Lo and behold! It works!!! Do not accept this as "there was never a bug"....

This could be for any number of reasons. The first thing to do is make a note of what it is that you did differently the second time as opposed to the first (this is why it's important to make a note of any information you have when the bug first appears). There may be an obvious difference, so we look at the differences and notice that it's the product that is causing the issue, this means that it's likely a data issue with that product, so we can drill down and investigate why. However, pretend, for this blog that there are no apparent differences, what do you, as a QA, do next?

Again, we take the mindset of an Antelope... And think about the next move.

One thing I find helpful is to look in the error logs, be that log4net or even the event viewer on the box that the service/app is hosted on, you can find information about the issue there (if you have logging set up of course :) ). From there you can often find information about what service it was that threw the error, and drill down a bit further. If you don't feel comfortable doing this, then you can speak to a developer and ask them to do this for you, but there's nothing, in my opinion to be scared about, viewing the logs should be a QAs bread and butter. There may or may not be something in the logs, depending if the error is server side or it may be client side. It is however a good starting point and can help you in your quest for discovering the issue.

If there is nothing in the error logs server side, then another possible cause may be a JavaScript error on the page itself, these can be viewed in the error console on the browser, in Chrome, this is easily accessed by hitting Ctrl, Shift and J (for other browsers view the page here). From here it will show any warnings or errors about any CSS, JavaScript  there may be a JavaScript error in here that was preventing the add to basket from working (for instance was all the JavaScript loaded when the bug occurred).

Depending on the system architecture, there could be a caching issue, either in the browser or on the server, so it could be worth investigating that, closing the browser and clearing the cache (information around how to do this can be found here), see if the issue reappears.

If there is still nothing, then there may be a config issue on one of the boxes, it may be pointing to the wrong service that isn't accessible from your environment, so view the config around the services/app that are behaving erratically and you may find an issue there.

Failing all the above, it may be worth getting someone in who knows the system and talk them through what you were doing, they may spot something that you didn't, it might be that the service is slow to respond to the first call, and after that it's fine, so something like that points to a performance issue.

Also, you could try searching the bug database, there may be a similar issue logged already, which may have some more information on the circumstances that led to the bug, which could help in recreating it.

If all this fails, then I would let the team know, so that they too are aware that there was a problem, and if it arises again on any of their machines then they can let you know what it is that they were doing that caused it so you can perform the Defect Dance again.

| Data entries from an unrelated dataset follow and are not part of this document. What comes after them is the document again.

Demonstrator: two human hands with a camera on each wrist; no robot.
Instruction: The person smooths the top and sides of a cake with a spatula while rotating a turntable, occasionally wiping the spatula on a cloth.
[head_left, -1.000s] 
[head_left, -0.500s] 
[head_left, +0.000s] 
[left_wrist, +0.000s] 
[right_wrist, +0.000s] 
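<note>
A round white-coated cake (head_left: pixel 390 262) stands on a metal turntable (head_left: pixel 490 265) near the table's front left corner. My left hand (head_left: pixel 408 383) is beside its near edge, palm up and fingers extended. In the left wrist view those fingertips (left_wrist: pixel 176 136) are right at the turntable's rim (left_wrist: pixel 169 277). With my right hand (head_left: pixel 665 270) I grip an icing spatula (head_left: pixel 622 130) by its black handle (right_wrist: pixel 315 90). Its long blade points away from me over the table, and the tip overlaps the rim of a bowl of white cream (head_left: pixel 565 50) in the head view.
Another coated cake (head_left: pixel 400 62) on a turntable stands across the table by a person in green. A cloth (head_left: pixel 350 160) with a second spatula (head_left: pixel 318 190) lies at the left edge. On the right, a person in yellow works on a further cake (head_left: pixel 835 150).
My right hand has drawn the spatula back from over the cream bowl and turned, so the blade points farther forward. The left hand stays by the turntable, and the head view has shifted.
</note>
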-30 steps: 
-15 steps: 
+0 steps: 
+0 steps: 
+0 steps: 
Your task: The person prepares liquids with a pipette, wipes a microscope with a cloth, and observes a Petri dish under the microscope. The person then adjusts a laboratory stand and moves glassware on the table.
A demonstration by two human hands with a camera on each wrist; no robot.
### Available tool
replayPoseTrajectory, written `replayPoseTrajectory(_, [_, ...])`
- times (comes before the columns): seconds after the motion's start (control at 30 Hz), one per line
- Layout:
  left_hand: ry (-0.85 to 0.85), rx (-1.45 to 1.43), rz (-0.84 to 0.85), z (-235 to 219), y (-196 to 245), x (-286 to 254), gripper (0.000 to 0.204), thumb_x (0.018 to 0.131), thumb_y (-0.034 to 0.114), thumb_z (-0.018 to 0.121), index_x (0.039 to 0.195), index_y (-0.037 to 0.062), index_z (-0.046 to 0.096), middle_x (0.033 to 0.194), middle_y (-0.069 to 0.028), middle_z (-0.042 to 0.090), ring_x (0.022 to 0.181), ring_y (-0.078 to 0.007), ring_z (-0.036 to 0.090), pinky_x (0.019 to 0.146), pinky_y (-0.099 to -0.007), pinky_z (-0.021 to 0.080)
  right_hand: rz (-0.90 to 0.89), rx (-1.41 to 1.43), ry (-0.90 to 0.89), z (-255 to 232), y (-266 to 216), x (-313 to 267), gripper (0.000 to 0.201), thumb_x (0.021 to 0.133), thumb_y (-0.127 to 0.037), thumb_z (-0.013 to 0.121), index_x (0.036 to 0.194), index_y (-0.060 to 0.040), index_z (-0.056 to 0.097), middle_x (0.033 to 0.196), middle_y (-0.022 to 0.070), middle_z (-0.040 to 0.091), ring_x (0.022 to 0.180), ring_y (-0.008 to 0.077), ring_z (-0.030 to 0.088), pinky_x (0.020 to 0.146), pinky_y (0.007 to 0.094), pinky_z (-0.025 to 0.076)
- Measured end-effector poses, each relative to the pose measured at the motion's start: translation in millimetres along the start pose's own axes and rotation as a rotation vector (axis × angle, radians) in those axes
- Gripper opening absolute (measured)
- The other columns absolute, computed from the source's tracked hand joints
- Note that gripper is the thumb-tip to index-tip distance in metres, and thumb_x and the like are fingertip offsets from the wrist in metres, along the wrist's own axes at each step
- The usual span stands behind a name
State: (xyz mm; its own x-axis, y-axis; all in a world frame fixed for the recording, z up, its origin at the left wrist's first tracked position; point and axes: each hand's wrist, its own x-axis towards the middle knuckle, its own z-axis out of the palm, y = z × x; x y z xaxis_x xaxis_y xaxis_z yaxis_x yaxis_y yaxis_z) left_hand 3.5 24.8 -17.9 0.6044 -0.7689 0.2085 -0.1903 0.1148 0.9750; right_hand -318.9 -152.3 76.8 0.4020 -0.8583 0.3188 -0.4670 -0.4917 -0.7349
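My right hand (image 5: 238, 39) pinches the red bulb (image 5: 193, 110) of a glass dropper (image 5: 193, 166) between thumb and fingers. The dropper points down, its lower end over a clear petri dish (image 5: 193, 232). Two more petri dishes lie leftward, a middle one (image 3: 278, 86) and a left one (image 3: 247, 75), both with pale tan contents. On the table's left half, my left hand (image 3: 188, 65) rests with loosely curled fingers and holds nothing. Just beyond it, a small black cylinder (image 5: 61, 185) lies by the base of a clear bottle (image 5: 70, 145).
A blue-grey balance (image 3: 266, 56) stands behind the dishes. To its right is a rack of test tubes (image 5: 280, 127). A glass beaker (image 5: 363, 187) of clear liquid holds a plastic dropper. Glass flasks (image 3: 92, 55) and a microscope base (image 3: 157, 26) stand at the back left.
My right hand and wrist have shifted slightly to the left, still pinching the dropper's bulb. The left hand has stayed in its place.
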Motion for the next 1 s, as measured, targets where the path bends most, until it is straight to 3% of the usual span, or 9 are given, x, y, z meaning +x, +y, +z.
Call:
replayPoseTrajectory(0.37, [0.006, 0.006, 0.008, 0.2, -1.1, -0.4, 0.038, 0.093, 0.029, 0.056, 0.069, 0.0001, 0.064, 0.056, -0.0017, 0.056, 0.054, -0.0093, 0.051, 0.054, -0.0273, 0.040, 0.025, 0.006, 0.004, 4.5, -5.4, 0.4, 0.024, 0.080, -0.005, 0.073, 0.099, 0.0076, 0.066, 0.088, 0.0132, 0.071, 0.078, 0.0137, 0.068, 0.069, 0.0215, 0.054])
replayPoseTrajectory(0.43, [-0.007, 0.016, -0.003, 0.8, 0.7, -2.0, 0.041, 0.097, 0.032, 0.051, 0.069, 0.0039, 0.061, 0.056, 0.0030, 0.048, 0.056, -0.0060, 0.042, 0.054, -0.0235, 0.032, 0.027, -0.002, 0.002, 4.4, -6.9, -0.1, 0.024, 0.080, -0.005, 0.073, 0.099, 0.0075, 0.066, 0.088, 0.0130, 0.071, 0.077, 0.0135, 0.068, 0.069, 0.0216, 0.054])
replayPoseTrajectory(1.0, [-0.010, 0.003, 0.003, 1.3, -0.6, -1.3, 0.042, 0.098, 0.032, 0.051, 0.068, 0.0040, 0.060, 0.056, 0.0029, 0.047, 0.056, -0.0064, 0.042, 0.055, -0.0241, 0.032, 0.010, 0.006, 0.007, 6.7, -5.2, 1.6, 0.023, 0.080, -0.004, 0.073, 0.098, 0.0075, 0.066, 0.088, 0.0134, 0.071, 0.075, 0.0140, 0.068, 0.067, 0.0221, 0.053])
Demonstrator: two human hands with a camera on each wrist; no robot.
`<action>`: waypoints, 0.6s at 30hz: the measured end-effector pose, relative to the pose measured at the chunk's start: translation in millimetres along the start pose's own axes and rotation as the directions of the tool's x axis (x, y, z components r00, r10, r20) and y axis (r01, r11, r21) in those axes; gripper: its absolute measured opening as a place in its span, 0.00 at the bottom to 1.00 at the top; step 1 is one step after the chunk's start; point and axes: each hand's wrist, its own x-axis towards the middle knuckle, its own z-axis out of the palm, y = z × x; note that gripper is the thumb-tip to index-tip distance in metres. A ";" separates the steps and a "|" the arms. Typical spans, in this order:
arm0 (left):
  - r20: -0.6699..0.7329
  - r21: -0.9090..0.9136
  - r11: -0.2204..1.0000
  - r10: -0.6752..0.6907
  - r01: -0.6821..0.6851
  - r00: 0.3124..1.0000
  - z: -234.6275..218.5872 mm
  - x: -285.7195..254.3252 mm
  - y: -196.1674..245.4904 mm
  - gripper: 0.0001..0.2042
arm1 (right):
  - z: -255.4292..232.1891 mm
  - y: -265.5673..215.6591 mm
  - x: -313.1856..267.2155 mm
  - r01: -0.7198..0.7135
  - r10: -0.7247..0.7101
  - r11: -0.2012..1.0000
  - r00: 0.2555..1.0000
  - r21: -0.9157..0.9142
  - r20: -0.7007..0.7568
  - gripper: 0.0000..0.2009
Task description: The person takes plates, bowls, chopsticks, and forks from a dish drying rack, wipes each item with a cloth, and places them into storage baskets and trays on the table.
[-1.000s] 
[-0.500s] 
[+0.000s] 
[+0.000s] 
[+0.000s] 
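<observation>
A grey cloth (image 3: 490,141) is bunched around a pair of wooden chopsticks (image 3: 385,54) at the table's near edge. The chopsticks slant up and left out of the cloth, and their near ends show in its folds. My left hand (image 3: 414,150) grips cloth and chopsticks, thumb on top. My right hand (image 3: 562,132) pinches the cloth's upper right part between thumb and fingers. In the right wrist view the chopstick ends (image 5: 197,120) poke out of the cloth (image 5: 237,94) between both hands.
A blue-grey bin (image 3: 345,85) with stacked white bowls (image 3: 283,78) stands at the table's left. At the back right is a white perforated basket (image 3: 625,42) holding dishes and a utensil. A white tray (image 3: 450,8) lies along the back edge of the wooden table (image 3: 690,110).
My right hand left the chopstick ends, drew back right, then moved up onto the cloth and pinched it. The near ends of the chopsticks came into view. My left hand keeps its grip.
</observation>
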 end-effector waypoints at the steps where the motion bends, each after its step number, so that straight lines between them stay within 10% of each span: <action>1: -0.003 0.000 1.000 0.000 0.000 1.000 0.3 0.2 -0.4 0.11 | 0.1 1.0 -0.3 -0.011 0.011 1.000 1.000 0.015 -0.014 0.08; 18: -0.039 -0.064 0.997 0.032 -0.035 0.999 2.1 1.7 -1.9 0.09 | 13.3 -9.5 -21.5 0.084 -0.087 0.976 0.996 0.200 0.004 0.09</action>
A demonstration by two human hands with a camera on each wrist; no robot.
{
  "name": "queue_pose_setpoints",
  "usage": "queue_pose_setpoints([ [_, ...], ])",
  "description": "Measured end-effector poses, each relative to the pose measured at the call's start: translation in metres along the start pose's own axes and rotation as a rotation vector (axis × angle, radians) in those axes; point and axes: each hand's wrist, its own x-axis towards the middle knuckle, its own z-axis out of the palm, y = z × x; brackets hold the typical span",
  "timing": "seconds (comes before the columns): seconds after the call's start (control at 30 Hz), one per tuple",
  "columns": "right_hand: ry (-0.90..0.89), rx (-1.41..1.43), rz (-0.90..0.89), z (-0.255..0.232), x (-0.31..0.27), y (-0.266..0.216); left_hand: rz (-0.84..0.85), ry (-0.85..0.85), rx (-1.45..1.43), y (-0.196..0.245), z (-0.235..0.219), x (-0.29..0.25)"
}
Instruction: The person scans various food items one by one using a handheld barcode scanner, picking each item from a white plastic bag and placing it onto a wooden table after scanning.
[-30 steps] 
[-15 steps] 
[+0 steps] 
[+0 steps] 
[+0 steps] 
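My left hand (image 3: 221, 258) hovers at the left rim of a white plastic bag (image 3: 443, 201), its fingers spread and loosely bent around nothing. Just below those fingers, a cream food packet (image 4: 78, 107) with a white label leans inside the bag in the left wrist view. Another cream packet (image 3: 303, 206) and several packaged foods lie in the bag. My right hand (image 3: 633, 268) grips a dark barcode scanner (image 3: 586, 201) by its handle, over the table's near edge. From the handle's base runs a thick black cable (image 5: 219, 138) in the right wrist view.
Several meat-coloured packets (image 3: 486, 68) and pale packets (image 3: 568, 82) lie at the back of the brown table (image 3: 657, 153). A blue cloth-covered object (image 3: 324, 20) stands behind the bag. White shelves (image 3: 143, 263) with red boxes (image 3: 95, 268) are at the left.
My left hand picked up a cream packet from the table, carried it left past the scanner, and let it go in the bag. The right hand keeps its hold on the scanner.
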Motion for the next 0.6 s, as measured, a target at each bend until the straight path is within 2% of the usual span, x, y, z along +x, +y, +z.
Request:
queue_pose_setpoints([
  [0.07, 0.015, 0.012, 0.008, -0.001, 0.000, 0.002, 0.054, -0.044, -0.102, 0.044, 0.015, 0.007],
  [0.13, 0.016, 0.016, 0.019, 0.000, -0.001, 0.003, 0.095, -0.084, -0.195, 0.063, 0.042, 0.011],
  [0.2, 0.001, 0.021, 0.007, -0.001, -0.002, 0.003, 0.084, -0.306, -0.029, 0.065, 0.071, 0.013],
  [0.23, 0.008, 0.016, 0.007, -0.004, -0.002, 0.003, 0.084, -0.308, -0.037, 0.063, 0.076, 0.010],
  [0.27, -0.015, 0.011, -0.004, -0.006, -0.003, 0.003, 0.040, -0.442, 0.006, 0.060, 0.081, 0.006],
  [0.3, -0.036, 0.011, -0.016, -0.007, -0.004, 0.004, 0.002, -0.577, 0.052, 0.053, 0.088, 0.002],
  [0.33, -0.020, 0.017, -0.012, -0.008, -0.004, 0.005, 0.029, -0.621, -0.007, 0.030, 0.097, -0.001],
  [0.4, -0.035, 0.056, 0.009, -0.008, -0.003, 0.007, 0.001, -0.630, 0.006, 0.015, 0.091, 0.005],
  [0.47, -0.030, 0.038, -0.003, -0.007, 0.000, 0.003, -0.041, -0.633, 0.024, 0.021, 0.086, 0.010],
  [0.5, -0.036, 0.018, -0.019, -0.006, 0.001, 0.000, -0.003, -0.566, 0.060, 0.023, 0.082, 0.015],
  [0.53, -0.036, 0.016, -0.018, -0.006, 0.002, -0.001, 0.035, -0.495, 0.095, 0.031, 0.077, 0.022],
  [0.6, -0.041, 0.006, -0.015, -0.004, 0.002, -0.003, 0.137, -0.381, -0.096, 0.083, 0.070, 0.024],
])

How long should you spend investigating/trying to reproduce a bug? 

The question that I do get asked, is how do you determine how long to spend trying to reproduce a bug, to which the obvious answer is the severity/priority of the bug, the more critical the bug would be, the longer you should spend looking for it. If it's a UI issue for instance, and you can't recreate it, then there's no need to investigate in such detail, but some research obviously would not go amiss.




So as you can see, it isn't as simple as is the bug reproducible? You can't give an immediate answer without investigating further, unfortunately, I couldn't fit all the above into the defect dance diagram, and thought it deserved a blog post in it's own right! Feel free to add any of your own comments on unreproducible bugs, or if you have your own stories....









Comments

  1. I had a similar experience with a issue, this was related to user permissions. There was a particular issue with functionality not loading when you are a lower privileged user, but works completely fine when you have higher permission settings like administrator.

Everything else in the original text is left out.